Julius pensó que tal vez descubriendo el cuadro, mostrándoselo. Mala idea porque no bien Vilma se vio, soltó por enésima vez el llanto al recordar que tenía la cara todita arañada. Y un ojo medio cerrado y el cuerpo ardiéndole por todas partes. Simplemente gemía, la chola hermosa, con la piernota al aire, semi­desnu­da, arañadí­si­ma. Nilda la acompañaba con otros tantos borbotones de llanto; más lloraba, más le dolía porque el labio superior lo tenía partido en dos, reventado, hidrópico, llenecito de cochinada. Había que subir cuanto antes al botiquín y desinfectar las heridas; en seguida correr donde el primer médico que encontraran en Chosica para que le viera el meñique a Vilma; y a Nilda lo que fuera que la hacía quejarse, no podía respirar bien, decía que se había quedado medio aco­gotada, se­guro que ya estaba llegando a la muerte el acogotón que le pegó Vil­­ma. Casi se le vuelve a ir encima, la presencia de Ju­lius la con­tu­vo; era preciso abandonar la violencia y usar la cabeza: ¿qué historia inventarían?, ¿qué le dirían al médico?
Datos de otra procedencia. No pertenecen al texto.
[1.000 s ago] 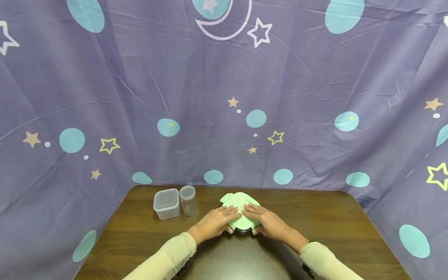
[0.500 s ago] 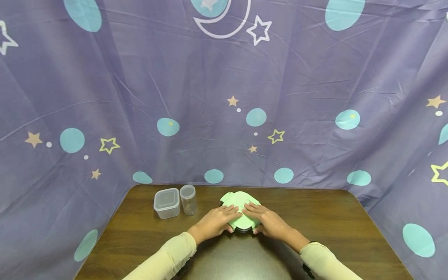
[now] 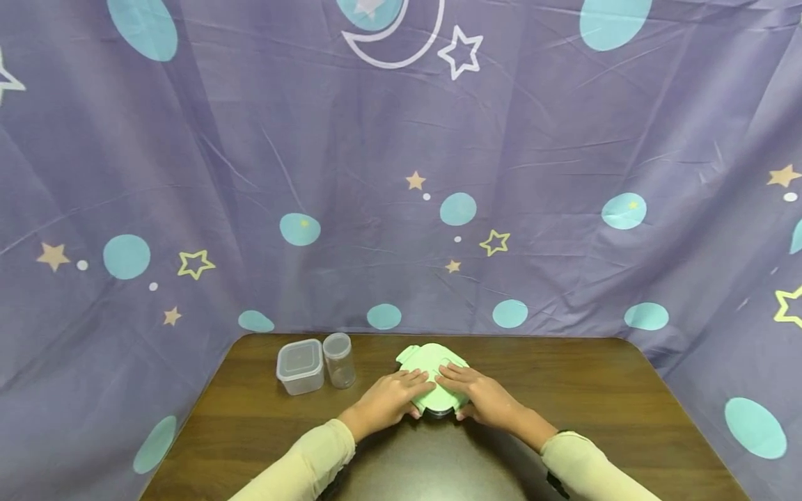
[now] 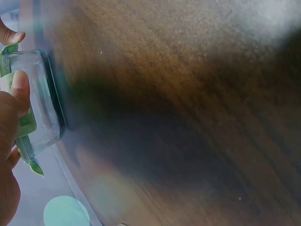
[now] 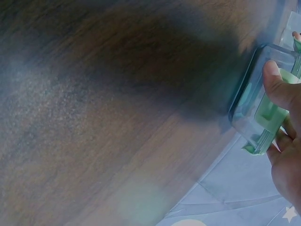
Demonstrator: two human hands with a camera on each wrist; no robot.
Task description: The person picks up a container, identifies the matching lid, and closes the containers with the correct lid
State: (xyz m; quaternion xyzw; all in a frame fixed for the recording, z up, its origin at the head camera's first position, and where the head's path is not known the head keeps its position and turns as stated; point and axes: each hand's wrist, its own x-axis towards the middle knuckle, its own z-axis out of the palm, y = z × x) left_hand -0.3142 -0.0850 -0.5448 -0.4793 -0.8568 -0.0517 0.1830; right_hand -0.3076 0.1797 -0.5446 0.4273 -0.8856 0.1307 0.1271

Esa misma tarde le enyesaron el dedo a Vilma. La pobre andaba muy dolorida, pero hacía todo lo posible por disimular y por mos­trarse eficiente en sus tareas. Seguía a Julius de cuarto en cuarto y trataba de complacerlo en todo. A la hora de la comida, él empezó a contarle lo que había hecho durante la escapada. Le contó que había estado casi todo el tiempo con su amigo el pintor Peter del mercado, que después había ido un ratito a ver a los mendigos y que si no hubiera sido por la madre esa, habría regresado mucho an­tes a la casa, ella no había querido dejarlo venirse solo. En esas es­taba, cuando Vilma notó que empezaba a ponerse muy nervioso, más hablaba, más excitado se iba poniendo. Y seguía hablando, repetía la historia, la cambiaba cada vez, como si necesitara seguir ha­blando, nunca lo había visto así. Corrió a llamar a Nilda, con quien acababa de hacer definitivamente las paces, se habían liberado las cholas, co­mo el mito griego se habían reconciliado por la lucha, por el dolor. La Selvática llegó fingiendo calma y dispuesta a ayudar a su colega, pero Vil­ma notó que desde que entró al comedor, Julius hablaba más aún, más rápido que antes, mucho más rápido, las cosas em­peo­raban en vez de mejorar. De golpe perdió el apetito y, mientras con­taba y contaba de él y de Peter, iba soltando ya no quiero, llévense el plato, su amigo el pintor lo había llevado hasta el río, lléva­telo Vilma, le había presentado al viejito del hotel de madera de la Estación, no tengo hambre, del Ferrocarril Central. Vilma salió disparada a llorar en la cocina. Nilda tampoco aguantó, se fue para man­dar en su lugar a los mayordomos. Julius sintió un profundo alivio al ver que entraban los dos mayordomos sonrientes y con las caras en­teritas. En seguida llegó Carlos con el frasquito de calmantes, el mé­dico había dicho que recurrieran a ellos si era ne­cesario.